**Work request:** Lines to restate from the data below: from the one containing "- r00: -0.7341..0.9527" to the one containing "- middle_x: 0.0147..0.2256", both included. Give them again exactly, and only them.

>>>

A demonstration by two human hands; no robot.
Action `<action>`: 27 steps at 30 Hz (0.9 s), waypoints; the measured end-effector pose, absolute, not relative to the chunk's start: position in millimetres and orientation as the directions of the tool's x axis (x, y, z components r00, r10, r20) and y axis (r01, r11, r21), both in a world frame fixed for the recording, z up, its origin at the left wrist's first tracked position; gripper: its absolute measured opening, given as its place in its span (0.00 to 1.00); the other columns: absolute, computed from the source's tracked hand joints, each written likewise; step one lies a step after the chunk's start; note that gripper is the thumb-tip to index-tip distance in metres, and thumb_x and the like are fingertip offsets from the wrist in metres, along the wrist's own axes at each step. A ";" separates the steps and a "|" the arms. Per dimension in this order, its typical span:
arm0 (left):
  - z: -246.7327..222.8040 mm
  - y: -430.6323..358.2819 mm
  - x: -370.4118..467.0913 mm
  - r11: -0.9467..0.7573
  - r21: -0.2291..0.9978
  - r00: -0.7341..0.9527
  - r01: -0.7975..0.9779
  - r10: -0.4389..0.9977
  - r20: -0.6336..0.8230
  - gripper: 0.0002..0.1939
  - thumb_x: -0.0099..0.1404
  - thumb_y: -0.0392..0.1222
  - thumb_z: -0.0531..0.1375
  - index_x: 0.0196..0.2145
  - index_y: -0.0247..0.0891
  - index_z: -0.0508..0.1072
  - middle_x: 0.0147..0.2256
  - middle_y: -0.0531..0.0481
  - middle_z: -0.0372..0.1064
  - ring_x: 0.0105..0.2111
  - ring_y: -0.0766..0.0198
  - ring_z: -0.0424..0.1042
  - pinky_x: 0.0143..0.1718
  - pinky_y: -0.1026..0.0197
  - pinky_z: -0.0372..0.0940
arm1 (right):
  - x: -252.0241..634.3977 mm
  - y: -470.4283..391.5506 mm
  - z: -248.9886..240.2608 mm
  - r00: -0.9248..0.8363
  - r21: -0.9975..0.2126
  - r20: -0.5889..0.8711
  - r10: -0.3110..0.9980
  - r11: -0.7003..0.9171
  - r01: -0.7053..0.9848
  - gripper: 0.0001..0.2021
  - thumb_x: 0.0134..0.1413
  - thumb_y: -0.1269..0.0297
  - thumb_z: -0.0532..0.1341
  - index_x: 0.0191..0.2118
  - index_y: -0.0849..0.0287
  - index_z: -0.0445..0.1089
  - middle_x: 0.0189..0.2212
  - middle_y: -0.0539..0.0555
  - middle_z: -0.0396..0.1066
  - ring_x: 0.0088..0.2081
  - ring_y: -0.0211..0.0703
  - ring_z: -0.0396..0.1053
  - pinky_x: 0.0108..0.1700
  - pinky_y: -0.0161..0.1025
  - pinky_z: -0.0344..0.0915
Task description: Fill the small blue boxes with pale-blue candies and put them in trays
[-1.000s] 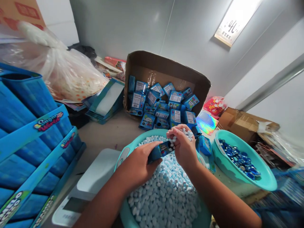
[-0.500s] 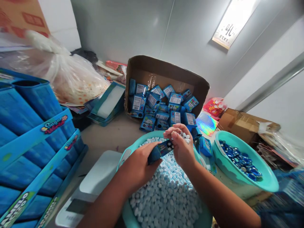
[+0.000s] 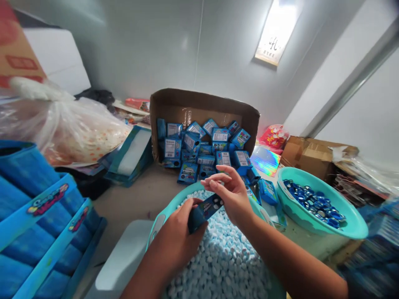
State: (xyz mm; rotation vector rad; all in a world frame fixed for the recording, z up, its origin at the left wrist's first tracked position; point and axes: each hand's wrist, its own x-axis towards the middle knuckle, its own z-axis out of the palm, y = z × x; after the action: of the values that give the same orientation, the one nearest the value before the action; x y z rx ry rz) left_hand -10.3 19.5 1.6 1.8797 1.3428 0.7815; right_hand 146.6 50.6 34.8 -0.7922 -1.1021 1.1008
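Note:
My left hand (image 3: 182,228) is wrapped round a small dark blue candy box (image 3: 202,212), tilted with its opening toward the right. White candies show at that opening. Right beside it, my right hand (image 3: 236,194) is cupped, its fingers stretched out and slightly apart; no candies show in it, though part of the palm is hidden. Below both hands stands a turquoise basin (image 3: 168,204) full of small pale blue and white candies (image 3: 222,249).
Behind the basin, a cardboard carton (image 3: 205,104) on its side holds many blue boxes (image 3: 187,172). A second turquoise basin (image 3: 352,226) with blue metallic lids (image 3: 311,201) is at right. Blue display trays (image 3: 46,207), a white scale (image 3: 124,253) and a tied plastic bag (image 3: 68,124) are left.
The candies in my right palm are no longer visible, and its fingers have turned over toward the box opening. My left hand still grips the box. The camera view has shifted.

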 end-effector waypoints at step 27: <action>2.0 21.6 -13.5 -0.160 0.801 0.209 0.577 0.977 0.044 0.23 0.67 0.55 0.55 0.53 0.40 0.67 0.43 0.42 0.76 0.43 0.48 0.76 0.40 0.53 0.69 | 194.9 72.7 28.5 -0.274 -0.841 0.363 0.890 0.440 0.315 0.05 0.54 0.62 0.68 0.32 0.54 0.82 0.29 0.50 0.71 0.28 0.36 0.66 0.28 0.33 0.61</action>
State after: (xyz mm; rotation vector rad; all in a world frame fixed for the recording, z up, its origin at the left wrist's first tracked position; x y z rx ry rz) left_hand -13.5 21.6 2.0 1.8281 1.4452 0.7756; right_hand 194.9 72.7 28.5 -1.0306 -1.8088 0.8177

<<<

**Expected answer:**
  - r00: -0.7341..0.9527
  - r01: -0.7975..0.9779
  - r10: -0.4389..0.9977
  - r20: -0.6336..0.8230
  - gripper: 0.0002..0.1939
  - thumb_x: -0.0099..0.1404
  - thumb_y: -0.0392..0.1222
  - thumb_z: -0.0531..0.1375
  - index_x: 0.0196..0.2145
  - index_y: -0.0247..0.0891
  - index_z: -0.0508..0.1072
  - middle_x: 0.0147..0.2256

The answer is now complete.